(Given entries):
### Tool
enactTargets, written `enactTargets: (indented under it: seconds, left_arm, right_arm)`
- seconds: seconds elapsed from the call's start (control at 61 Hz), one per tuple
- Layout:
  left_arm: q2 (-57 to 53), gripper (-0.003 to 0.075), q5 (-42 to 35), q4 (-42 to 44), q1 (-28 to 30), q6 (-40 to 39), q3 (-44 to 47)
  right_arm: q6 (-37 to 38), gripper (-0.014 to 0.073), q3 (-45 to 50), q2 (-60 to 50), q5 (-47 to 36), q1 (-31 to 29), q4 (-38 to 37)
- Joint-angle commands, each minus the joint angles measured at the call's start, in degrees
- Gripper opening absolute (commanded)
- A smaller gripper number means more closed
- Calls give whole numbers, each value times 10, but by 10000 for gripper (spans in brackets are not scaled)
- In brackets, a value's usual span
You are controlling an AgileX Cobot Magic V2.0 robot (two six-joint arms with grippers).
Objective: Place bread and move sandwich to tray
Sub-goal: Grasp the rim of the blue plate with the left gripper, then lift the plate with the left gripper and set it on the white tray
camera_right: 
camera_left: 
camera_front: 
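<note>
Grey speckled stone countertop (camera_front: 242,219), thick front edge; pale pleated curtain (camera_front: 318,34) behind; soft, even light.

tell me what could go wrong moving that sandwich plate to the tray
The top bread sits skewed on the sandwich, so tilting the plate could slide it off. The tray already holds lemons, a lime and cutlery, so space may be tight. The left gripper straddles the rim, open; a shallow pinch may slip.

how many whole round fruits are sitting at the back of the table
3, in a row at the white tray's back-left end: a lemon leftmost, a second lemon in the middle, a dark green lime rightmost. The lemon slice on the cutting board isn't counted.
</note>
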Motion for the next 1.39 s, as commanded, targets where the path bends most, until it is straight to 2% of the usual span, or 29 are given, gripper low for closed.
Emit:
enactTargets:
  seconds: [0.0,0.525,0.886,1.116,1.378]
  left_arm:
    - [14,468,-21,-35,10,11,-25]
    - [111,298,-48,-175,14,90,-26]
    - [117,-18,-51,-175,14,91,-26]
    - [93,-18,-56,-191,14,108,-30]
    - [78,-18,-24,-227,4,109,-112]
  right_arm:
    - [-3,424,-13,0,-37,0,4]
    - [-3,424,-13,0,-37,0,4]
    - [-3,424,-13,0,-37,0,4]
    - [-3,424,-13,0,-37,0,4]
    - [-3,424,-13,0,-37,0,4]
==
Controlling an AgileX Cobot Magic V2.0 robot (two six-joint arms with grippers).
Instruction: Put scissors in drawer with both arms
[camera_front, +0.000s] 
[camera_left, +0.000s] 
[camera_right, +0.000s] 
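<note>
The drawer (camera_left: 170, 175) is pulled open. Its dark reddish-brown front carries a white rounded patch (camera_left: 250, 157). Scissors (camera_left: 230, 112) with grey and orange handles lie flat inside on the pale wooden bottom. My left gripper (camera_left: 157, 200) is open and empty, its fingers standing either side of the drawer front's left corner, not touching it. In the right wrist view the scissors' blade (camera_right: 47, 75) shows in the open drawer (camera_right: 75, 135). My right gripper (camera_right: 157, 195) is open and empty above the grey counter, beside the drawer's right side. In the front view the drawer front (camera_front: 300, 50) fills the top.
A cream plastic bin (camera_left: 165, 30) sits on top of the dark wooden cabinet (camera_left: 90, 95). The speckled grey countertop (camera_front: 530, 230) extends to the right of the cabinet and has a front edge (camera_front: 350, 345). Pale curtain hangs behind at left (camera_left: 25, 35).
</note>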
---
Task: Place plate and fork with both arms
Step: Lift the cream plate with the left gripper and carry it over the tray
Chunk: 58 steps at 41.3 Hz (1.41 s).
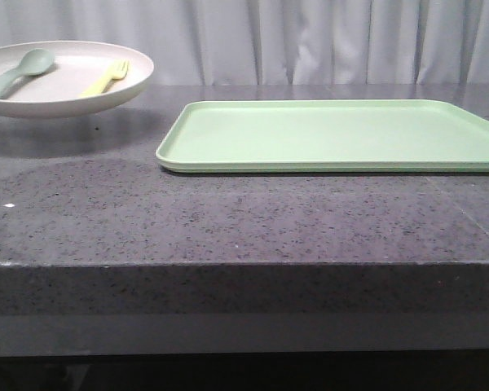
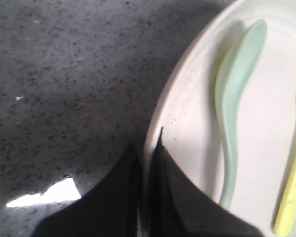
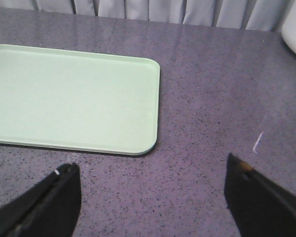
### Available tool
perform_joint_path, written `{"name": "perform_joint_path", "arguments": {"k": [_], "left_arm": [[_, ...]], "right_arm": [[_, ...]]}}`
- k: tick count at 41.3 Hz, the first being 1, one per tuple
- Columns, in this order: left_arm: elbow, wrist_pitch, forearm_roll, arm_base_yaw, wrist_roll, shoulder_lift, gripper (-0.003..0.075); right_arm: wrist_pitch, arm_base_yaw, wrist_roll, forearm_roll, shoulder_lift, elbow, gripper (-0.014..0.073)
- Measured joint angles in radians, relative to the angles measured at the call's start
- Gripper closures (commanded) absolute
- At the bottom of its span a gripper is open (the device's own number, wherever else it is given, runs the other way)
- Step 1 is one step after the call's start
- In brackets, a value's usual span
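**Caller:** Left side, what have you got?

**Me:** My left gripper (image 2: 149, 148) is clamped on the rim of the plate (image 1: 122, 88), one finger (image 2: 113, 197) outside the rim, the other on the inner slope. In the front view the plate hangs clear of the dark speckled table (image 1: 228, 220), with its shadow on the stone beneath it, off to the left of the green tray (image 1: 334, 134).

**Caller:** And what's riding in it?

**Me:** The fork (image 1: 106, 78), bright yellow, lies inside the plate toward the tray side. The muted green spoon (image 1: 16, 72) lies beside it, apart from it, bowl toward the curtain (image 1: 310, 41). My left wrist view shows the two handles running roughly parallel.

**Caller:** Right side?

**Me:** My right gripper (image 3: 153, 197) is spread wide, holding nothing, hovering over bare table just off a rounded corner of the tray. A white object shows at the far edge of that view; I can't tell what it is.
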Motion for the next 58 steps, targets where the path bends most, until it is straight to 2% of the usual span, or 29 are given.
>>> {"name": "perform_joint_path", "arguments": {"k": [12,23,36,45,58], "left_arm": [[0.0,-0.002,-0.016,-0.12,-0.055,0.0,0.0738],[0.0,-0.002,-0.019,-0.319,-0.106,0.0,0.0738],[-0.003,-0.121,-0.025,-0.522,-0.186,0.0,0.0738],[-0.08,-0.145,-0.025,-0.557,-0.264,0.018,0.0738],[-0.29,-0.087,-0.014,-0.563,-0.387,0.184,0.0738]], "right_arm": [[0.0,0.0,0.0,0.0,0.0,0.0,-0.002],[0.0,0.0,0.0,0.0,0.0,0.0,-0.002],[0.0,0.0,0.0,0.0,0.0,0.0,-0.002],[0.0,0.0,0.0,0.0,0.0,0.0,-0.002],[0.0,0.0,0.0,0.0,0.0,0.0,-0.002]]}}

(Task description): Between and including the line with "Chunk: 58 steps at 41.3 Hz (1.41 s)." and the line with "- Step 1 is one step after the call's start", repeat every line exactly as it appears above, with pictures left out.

(Task answer):
Chunk: 58 steps at 41.3 Hz (1.41 s).
### Available tool
perform_joint_path, written `{"name": "perform_joint_path", "arguments": {"k": [_], "left_arm": [[_, ...]], "right_arm": [[_, ...]]}}`
- k: tick count at 41.3 Hz, the first being 1, one per tuple
- Columns, in this order: left_arm: elbow, wrist_pitch, forearm_roll, arm_base_yaw, wrist_roll, shoulder_lift, gripper (-0.003..0.075); right_arm: wrist_pitch, arm_base_yaw, wrist_roll, forearm_roll, shoulder_lift, elbow, gripper (-0.014..0.073)
- Measured joint angles in radians, relative to the angles measured at the call's start
- Gripper closures (commanded) absolute
- At the bottom of its span a gripper is open (the device's own number, wherever else it is given, runs the other way)
- Step 1 is one step after the call's start

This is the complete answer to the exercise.